STEP TOWARDS IN-DEPENDENCY- 


During the first years of the Second World War, Gandhi’s mission to achieve independence from Britain reached its zenith: he saw no reason why Indians should fight for British sovereignty, in other parts of the world, when they were subjugated at home, which led to the worst instances of civil uprising under his direction, through his ‘Quit India’ movement. As a result, he was arrested on 9th August 1942, and held for two years at the Aga Khan Palace in Pune. In February 1944, 3 months before his release, his wife Kasturbai died in the same prison.

May 1944, the time of his release from prison, saw the second attempt made on his life, this time certainly led by Nathuram Godse, although the attempt was fairly half-hearted. When word reached Godse that Gandhi was staying in a hill station near Pune, recovering from his prison ordeal, he organised a group of like-minded individuals who descended on the area, and mounted a vocal anti-Gandhi protest. When invited to speak to Gandhi, Godse declined, but he attended a prayer meeting later that day, where he rushed towards Gandhi, brandishing a dagger and shouting anti-Gandhi slogans. He was overpowered swiftly by fellow worshipers, and came nowhere near achieving his goal. Godse was not prosecuted at the time.

The British plan to partition what had been British-ruled India, into Muslim Pakistan and Hindu India, was vehemently opposed by Gandhi, who foresaw the problems that would result from the split. Nevertheless, the Congress Party ignored his concerns, and accepted the partition proposals put forward by the British.

Placed under increasing pressure, by his political contemporaries, to accept Partition as the only way to avoid civil war in India, Gandhi reluctantly concurred with its political necessity, and India celebrated its Independence Day on 15th August 1947. Keenly recognizing the need for political unity, Gandhi spent the next few months working tirelessly for Hindu-Muslim peace, fearing the build-up of animosity between the two fledgling states, showing remarkable prescience, given the turbulence of their relationship over the following half-century.

LOSS OF LIGHT-




On 30th January 1948, whilst Gandhi was on his way to a prayer meeting at Birla House in Delhi, Nathuram Godse managed to get close enough to him in the crowd to be able to shoot him three times in the chest, at point-blank range. Gandhi’s dying words were claimed to be “Hé Rām”(Ram is a name of hindu god ).
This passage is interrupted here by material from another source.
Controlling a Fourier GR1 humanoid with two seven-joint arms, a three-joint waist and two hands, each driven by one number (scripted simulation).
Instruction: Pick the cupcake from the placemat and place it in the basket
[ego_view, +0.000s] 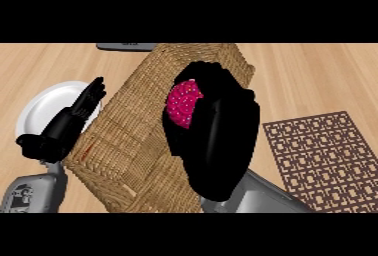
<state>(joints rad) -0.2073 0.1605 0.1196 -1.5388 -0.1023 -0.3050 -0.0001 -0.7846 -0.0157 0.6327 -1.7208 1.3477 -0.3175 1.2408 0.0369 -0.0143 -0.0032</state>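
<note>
across the middle of the view, from 12 o'clock down to 7 o'clock, the wooden counter is being covered by a large woven basket that is lying at a slant. at 4 o'clock, a brown patterned placemat is being left bare, well apart from the cupcake. over the basket's right half, at the centre, the right hand is being held, its grey forearm coming in from 5 o'clock; its fingers are being curled round the cupcake, whose pink top is being shown just above centre, toward 11 o'clock of the hand. whether the cupcake is touching the basket cannot be told. at 9 o'clock, the left hand is being kept beside the basket's left edge, fingers straight and pointing up toward 1 o'clock, nothing being held. partly under those fingers, a white plate is being shown at 9 o'clock. at 11 o'clock, along the top edge, a small grey object is being cut off.
</note>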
The nation's feeling was best expressed by Prime Minister Nehru when with a trembling voice and a heart full of grief he gave the news to the people on the radio :

"The light has gone out of our lives and there is darkness everywhere and I do not quite know what to tell you and how to say it. Our beloved leader, Bapu as we call him, the father of our nation, is no more... The light has gone out, I said, and yet I was wrong. For the light that shone in this country was no ordinary light. The light that has illumined this country for these many years, and the world will see it and it will give solace to innumerable hearts. For that light represented the living truth, and the eternal man was with us with his eternal truth reminding us of the right path, drawing us from error, taking this ancient country to freedom..."

Such men cannot die, for they live in their achievements.His work for human welfare makes him immortal.As a great leader of India ,he gives a new life to his country.That is the life of freedom, life of humanism.

The moral influence of his personality and of his gospel and technique of non-violence cannot be weighed in any material scale. Nor is its value limited to any particular country or generation. it is his imperishable gift to humanity.

  Literally he is a real legend of peace.